我々が知るコンチェルト、独奏楽器による協奏曲の歴史は、意外と新しい。一方で、「コンチェルト」という言葉は、ルネサンス期にまで遡れるからおもしろい。16世紀、ヴェネツィア楽派のコーリ・スペッツァーティ=分割合唱に端を発し、器楽と声楽が対峙する音楽を「コンチェルト」と呼んでいたのが、17世紀、器楽と器楽、2群のアンサンブルによる音楽も「コンチェルト」と呼ばれるように... 2群のアンサンブルは、大集団(リピエーノ)と小集団(コンチェルティーノ)という風に、コントラストが付けられるようになると、17世紀の後半、ローマで活躍したストラデッラ(1644-82)が、コンチェルティーノとリピエーノによるコンチェルト・グロッソ=合奏協奏曲の雛型を生み出す。そのアイディアを受け継いだのが、同じくローマで活躍したコレッリ(1653-1713)。やがて合奏協奏曲という形を確立し、その集大成として1714年に出版されたコレッリの合奏協奏曲集は、ヨーロッパ中で反響を呼ぶ。
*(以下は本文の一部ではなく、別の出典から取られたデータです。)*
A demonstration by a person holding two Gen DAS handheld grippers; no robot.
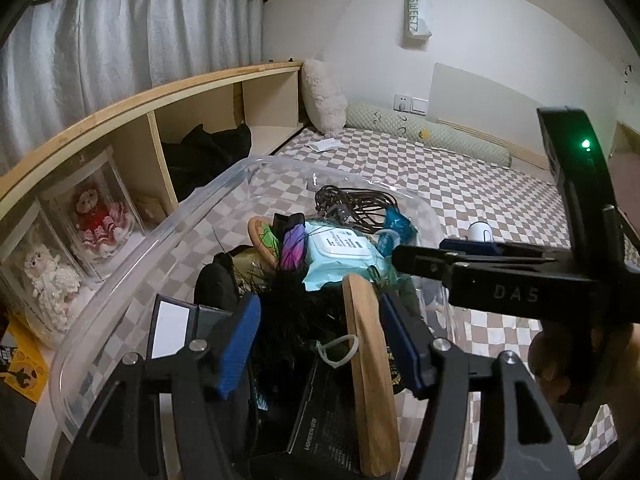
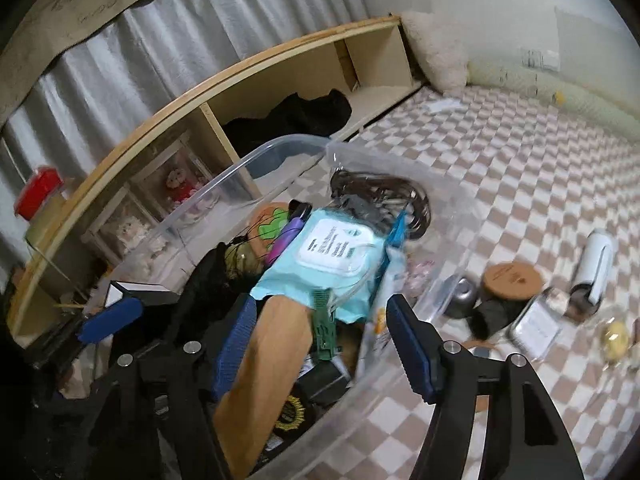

もちろん、ヨーロッパ随一の音楽マーケット、ロンドンでも... ロンドンっ子たちは、コレッリを切っ掛けに熱を上げ、18世紀前半、怪しげなものから、正統なものまで、様々な合奏協奏曲に沸いた!
という、合奏協奏曲ブームに注目... アンドルー・マンゼが指揮するエンシェント室内管弦楽団で、1740年出版、ヘンデルの合奏協奏曲集、Op.6(harmonia mundi FRANCE/HMU 907228)と、サイモン・スタンデイジが率いるコレギウム・ムジクム90で、1742年出版、スタンリーの弦楽のための協奏曲、Op.2(CHANDOS/CHAN 0638)の2タイトルを聴く。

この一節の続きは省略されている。